The doctor did explain to me what the vaccine was about before administering it to my little one. He also said my daughter might get a fever in the next 48 hours. He also explained that within two to six weeks a spot will appear where she received the vaccine, and that this was a sign that it was working. That was all. My baby did not have any fever that night or the day after.

BCG blister, the unexpected side effect I was unprepared for…

It was only weeks later that I saw the spot appearing on my daughter’s arm. There was nothing to worry about as the doctor mentioned it.
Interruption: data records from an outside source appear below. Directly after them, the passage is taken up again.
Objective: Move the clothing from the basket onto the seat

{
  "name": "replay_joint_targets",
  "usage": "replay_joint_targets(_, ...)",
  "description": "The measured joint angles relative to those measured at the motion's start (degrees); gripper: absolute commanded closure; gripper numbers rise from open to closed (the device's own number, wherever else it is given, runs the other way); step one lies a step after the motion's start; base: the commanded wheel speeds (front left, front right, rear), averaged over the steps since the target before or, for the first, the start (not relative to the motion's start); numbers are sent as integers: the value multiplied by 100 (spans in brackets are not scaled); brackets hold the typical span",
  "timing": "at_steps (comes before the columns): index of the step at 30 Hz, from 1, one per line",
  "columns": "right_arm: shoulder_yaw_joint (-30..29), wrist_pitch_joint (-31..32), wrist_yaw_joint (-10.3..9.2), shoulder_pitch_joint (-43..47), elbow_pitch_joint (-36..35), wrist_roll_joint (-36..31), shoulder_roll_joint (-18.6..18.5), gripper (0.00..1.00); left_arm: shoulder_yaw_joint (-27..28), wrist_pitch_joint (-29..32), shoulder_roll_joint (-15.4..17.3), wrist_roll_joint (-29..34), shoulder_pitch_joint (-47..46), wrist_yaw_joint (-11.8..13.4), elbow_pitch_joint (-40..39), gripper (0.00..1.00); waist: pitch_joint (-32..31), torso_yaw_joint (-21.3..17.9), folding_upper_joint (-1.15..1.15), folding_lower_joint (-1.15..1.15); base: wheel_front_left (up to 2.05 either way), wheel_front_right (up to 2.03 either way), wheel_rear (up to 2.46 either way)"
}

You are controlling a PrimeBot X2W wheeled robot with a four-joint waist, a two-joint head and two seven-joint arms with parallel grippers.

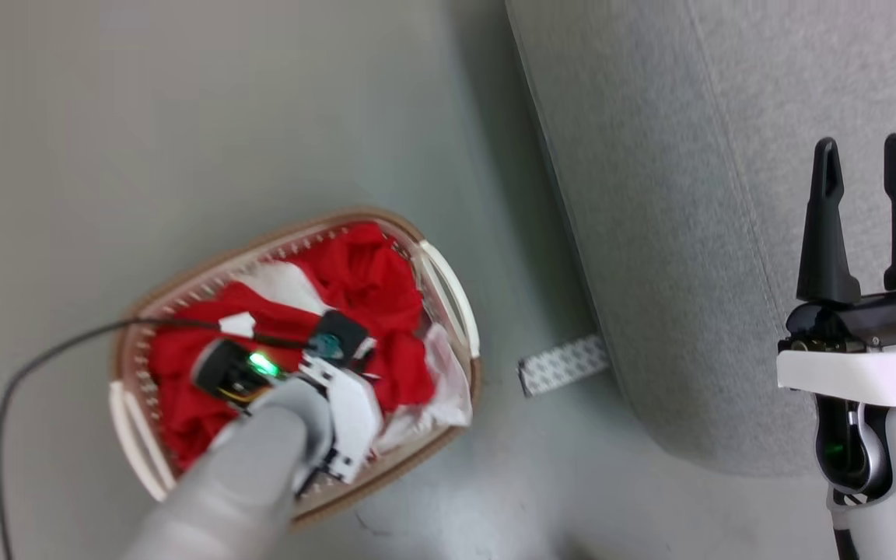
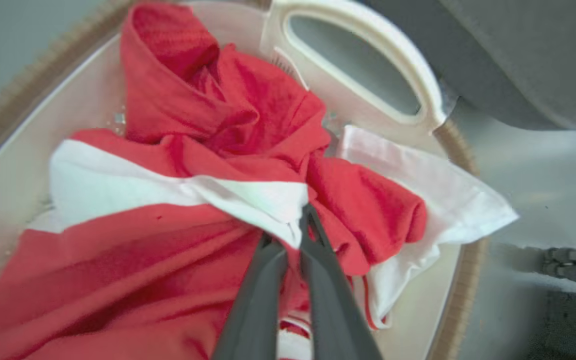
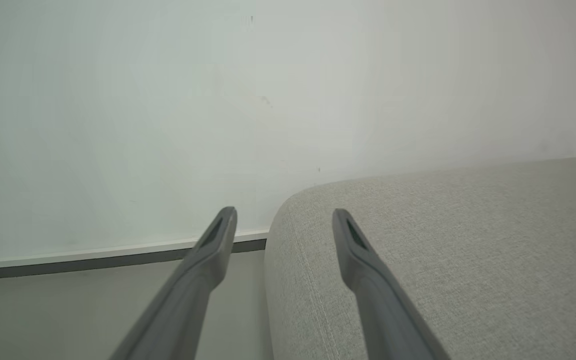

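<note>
**Item 1.** Left gripper, two long dark fingers. They are pressed together, pinching a fold where a white band meets red cloth.

**Item 2.** Soft red sports clothing with a broad white band. It lies crumpled in a heap inside the basket.
- Handling, as judged: light, limp and rather slick. It is likely to drape and trail when lifted, and may drag a neighbouring piece along or snag the rim.
- Best hold: a bunched fold high on the heap, taken deep between the fingers.

**Item 3.** Thin white cloth, lying under the red at the basket's edge, with one corner reaching the rim.

**Item 4.** Small rounded cream-white plastic basket with perforated sides, loop handles and a brown rim. It stands on the grey floor near the seat.

**Item 5.** Large light-grey fabric-upholstered seat with rounded edges.

**Item 6.** Right gripper. Its fingers are spread and hold nothing, and it is raised over the seat.

**Item 7.** Markings. No lettering is legible on the garments. The dotted grey-white strip at the seat's foot shows a pattern but no readable words.
</note>
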Motion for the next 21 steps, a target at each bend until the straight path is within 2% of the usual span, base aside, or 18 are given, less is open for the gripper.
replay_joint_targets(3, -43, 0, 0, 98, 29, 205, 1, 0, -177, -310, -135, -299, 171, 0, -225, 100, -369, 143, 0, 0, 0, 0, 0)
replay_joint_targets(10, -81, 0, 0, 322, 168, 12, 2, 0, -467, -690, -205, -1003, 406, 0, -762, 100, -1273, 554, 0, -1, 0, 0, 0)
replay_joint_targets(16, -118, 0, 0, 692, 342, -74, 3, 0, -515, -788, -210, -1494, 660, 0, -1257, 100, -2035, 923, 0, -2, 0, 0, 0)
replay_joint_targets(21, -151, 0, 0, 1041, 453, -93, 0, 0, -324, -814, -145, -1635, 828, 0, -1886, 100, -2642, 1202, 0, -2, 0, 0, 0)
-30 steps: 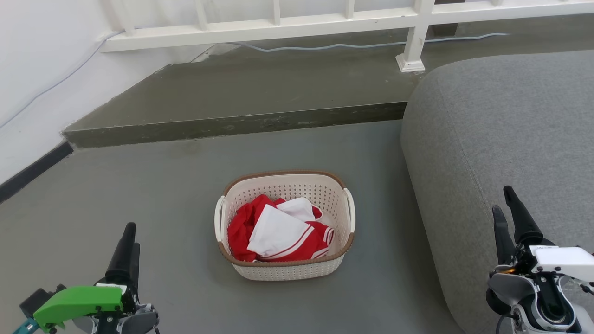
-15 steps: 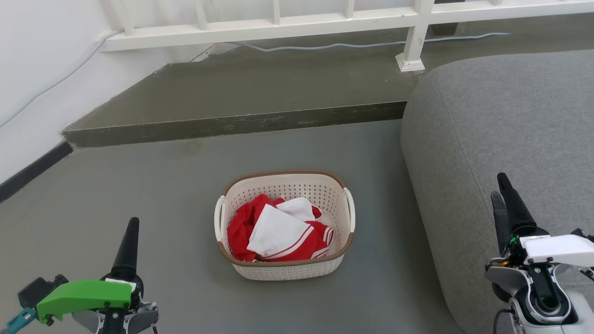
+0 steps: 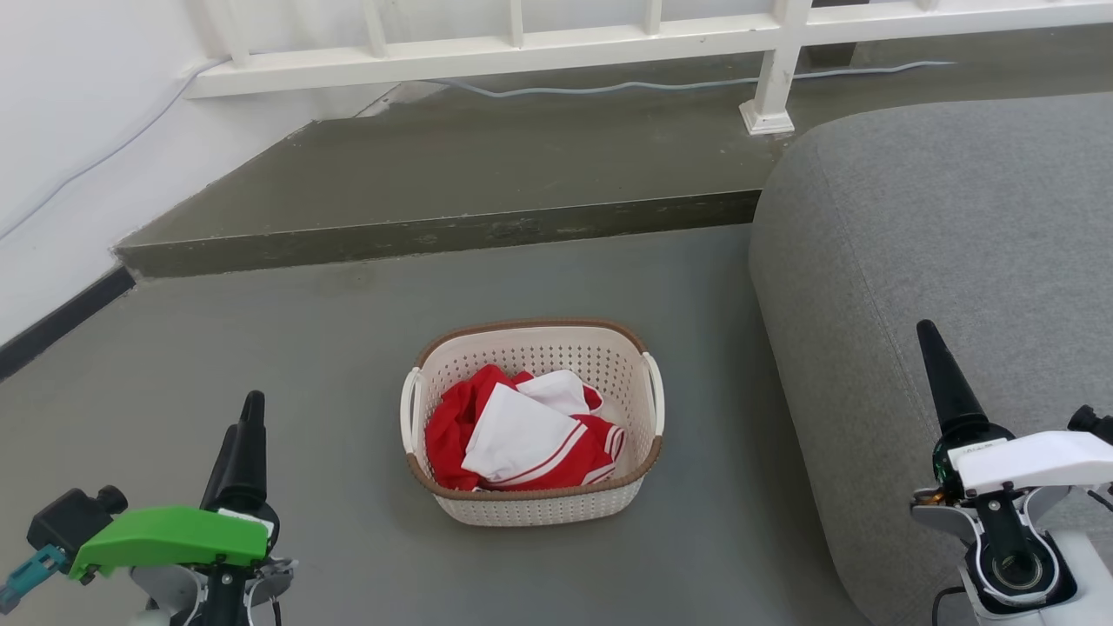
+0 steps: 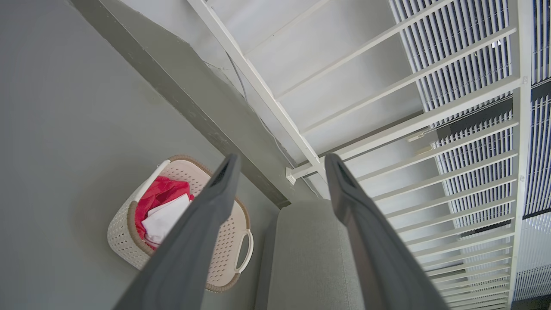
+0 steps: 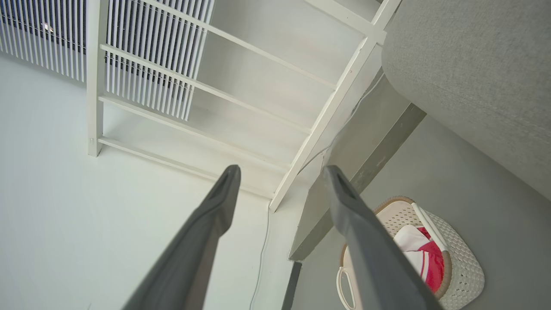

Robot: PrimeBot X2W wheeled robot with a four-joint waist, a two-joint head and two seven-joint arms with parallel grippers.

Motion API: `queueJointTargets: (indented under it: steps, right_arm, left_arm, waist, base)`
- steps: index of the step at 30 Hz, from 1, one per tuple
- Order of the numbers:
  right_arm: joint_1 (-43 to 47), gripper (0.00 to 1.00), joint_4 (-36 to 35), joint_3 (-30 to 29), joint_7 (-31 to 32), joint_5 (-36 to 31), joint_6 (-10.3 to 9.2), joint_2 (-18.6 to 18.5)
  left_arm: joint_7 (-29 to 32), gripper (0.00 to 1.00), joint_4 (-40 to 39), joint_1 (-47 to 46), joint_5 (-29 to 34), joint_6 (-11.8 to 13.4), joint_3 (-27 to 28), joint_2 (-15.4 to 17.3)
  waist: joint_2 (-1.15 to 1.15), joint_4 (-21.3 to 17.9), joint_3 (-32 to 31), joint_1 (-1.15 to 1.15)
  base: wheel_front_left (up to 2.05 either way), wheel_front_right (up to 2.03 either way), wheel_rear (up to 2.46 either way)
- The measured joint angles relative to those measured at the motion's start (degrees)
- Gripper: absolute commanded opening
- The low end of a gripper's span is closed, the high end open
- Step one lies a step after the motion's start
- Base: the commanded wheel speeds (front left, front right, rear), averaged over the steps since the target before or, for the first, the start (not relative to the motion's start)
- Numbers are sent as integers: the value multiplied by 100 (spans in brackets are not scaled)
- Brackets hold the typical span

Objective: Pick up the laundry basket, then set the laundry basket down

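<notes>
Since the basket [image 3: 539, 511] stands on the floor [image 3: 261, 330] ahead, between the two hands and apart from both, a reach inward and down is judged to be needed. The left hand [image 3: 241, 417] is placed somewhat nearer than the right hand [image 3: 930, 339]. Both are held open and empty. A loop handle [image 3: 409, 409] is turned toward each side, and the long axis seems to run from handle to handle. Perforated cream plastic, rounded corners and a brown woven-look rim are seen, with red and white cloth [image 3: 522, 430] heaped inside.
</notes>
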Motion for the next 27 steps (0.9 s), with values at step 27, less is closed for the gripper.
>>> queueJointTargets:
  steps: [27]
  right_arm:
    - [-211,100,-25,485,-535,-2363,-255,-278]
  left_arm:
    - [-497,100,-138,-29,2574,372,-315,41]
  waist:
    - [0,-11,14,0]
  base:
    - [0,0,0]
However, what happened next was unexpected. It is what I wished my doctor had told me about BCG vaccine. A month and a half later, the spot was looking more and more like a blister ready to pop (see pictures below). I could see that it was sore and made my daughter uncomfortable. But, I didn’t know what to do. So I did what most mothers would do, I started to worry.
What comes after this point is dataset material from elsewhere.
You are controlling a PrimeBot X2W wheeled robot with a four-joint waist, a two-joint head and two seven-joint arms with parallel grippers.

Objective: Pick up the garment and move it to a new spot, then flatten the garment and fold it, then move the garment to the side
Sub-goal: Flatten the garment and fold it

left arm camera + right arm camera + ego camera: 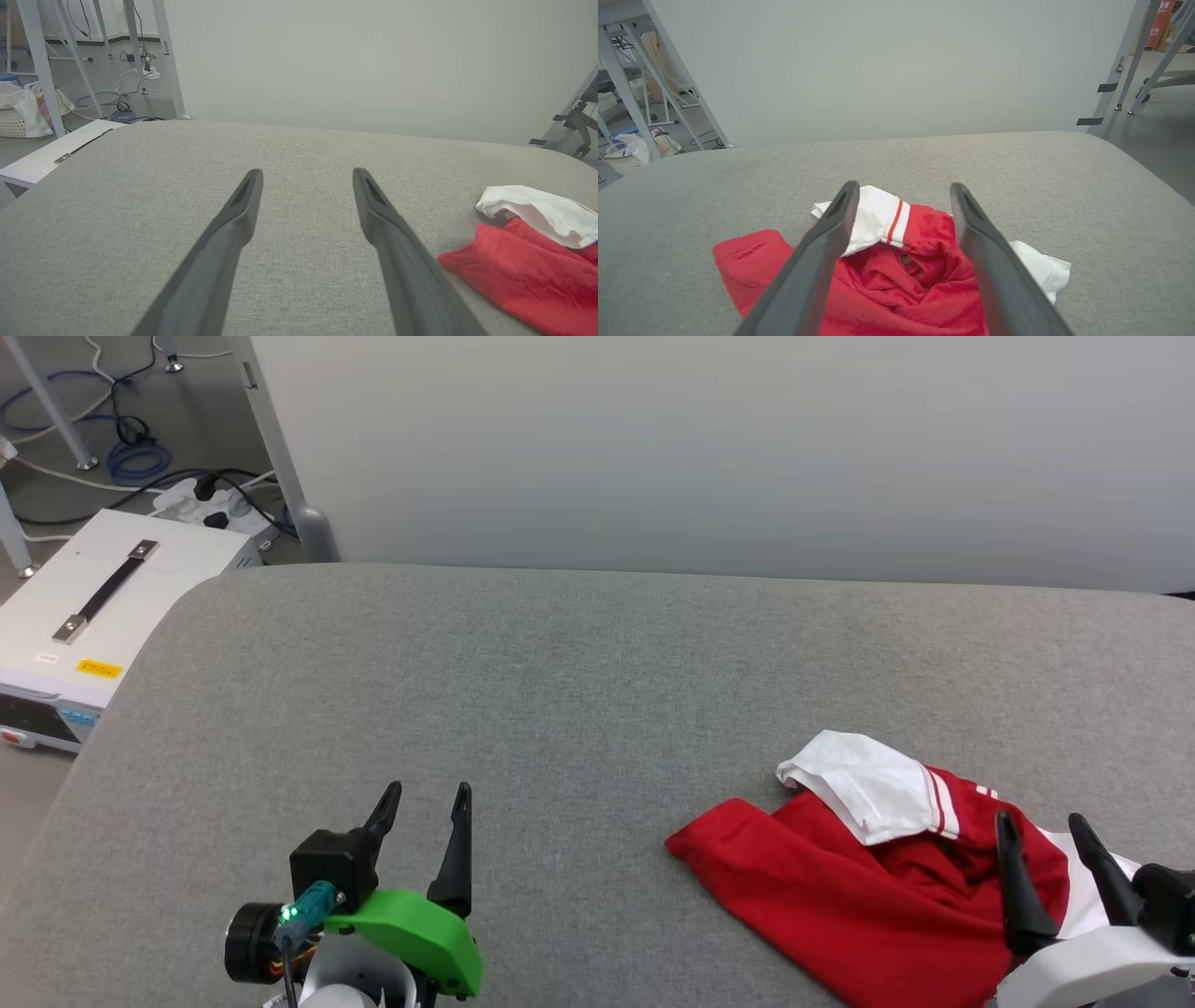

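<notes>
Lying in a crumpled heap, the garment is seen on the right side of the grey tabletop. Its red cloth is bunched up, and a white sleeve with red stripes is folded over the top. The right claw is seen at the heap with its two dark fingers spread apart, and nothing is pinched between them. The left claw is seen well apart from the garment, over bare tabletop, with its fingers spread wide too. A white box is seen on the floor to the left.
</notes>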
Eventually the blister did burst, while she was asleep. The moment she woke up, I cleaned it up, thinking that the fluids will all come out at once. They kept coming out, I started to worry even more because I still didn’t know what to do. I thought that maybe I should dress it, and that seemed logical. My hubby went as far as to suggest that we use a disinfectant. This is what happens when you don’t have the right information, you guess. I checked NHS sites and online forums, but they covered and discussed other BCG side effects than what my little one was experiencing.

What to do after the BCG blister bursts

In the end, I  called my local surgery, and the nurse advised this:

  • NOT to dress the spot (especially not with plaster)
  • Let it get air
  • NEVER use any disinfectant on it

That’s what I did for the next weeks, as my daughter’s BCG blister carried on secreting fluids, including blood. I dressed my little one with short sleeves tops for a prompt healing. Luckily it was just after the summer, and the weather was warmish. The fluids stopped oozing about a couple of weeks later (in September), but it felt like an eternity. As I write this post, my baby is six months and two weeks old, and the scar is still pretty much obvious. I hope that as she grows, it will disappear or at least be less visible.
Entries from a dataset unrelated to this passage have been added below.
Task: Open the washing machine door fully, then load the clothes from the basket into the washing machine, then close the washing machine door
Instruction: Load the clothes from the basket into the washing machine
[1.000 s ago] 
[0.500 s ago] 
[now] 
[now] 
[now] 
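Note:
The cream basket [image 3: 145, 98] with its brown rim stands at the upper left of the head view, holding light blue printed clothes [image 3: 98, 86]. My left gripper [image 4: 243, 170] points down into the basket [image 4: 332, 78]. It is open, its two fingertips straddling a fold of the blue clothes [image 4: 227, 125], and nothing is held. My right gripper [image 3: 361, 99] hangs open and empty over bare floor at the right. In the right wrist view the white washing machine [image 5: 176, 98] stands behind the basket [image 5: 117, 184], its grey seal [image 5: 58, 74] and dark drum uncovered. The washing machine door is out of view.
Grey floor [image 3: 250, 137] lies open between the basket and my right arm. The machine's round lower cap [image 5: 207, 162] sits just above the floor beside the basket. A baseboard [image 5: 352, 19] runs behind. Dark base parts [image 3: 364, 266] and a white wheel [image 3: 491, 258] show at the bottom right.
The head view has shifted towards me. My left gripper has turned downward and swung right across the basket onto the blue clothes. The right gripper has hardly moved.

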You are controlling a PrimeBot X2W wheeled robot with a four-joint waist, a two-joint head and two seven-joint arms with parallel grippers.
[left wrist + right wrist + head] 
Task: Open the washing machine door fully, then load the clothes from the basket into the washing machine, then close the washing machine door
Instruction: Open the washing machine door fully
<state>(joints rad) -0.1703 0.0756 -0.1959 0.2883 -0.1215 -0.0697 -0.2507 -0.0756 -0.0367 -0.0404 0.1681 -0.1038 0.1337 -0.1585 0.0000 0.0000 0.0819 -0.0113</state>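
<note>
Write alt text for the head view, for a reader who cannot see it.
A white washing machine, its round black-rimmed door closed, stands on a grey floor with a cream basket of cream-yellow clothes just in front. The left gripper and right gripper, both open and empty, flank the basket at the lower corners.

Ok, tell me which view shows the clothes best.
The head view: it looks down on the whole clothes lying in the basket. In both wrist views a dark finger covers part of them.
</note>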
The BCG vaccine is so far the only vaccine that has had such a long side effect on my baby. I know that doctors are humans and can forget. But I still wish that mine had given me all the key possible BCG side effects information. It would have sparred me going through a lot of the worries, and would have been more efficient for the NHS. If my doctor had spent five more minutes to provide key information, I would have not called my surgery weeks later for further support. The time the nurse spent with me over the phone could have been used on another patient…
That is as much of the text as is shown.